In case of FFT we have to provide enough bits per word to safely hold the squares of the values in frequency space without getting rounding errors during the inverse transform. But actually we don't need that many bits during the forward transform. That offers the possibility to use a floating point format with a smaller mantissa. I assume that unfortunately the 24bit mantissa of single precision numbers is just a few bits too short to fully utilize the double precision 53bit mantissa on the way back.

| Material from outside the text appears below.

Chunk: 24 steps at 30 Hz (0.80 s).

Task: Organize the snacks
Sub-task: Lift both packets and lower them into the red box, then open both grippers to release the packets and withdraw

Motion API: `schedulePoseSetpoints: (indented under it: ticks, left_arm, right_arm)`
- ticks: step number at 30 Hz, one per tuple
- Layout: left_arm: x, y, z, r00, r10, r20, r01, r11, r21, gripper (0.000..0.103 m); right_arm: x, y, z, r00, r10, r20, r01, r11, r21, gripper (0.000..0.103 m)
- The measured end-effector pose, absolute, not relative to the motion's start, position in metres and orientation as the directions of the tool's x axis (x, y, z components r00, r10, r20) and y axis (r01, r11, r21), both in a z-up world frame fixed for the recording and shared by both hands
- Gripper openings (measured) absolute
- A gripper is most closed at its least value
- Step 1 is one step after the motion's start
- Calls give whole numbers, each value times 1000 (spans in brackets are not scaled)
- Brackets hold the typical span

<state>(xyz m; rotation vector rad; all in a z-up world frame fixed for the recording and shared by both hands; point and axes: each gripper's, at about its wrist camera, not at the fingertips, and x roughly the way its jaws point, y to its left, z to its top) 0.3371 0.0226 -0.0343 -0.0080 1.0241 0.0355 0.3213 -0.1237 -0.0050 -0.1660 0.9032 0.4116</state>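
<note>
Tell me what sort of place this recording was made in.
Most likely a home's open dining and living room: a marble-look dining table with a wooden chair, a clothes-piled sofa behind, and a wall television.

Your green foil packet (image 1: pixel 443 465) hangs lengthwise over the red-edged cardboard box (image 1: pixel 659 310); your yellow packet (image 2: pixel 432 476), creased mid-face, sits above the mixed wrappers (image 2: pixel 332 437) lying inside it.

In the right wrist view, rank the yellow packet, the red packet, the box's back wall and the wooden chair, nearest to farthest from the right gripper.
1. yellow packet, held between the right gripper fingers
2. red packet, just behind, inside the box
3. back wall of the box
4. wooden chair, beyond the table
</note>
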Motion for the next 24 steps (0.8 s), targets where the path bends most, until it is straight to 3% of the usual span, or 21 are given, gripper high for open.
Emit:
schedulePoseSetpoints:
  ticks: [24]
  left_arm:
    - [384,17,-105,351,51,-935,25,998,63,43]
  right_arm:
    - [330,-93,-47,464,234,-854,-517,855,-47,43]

However there is maybe still a possible gain by using SP for forward and DP for inverse transform thanks to roughly double throughput for single precision calculations using SIMD instructions on some architectures. The memory traffic wouldn't decrease much if at all because IMO it would be better to have the 32bit values at nearly the same locations as the doubles later to avoid additional TLB/cacheline issues, which could appear if some out-of-place transform style is being used.
An enhancement is possible by grouping SP values of 2 cachelines together into one to reduce memory traffic. The unused space of cacheline size would be used for the doubles and the grouping of SP values is also necessary to be able to load them efficiently using SIMD instructions.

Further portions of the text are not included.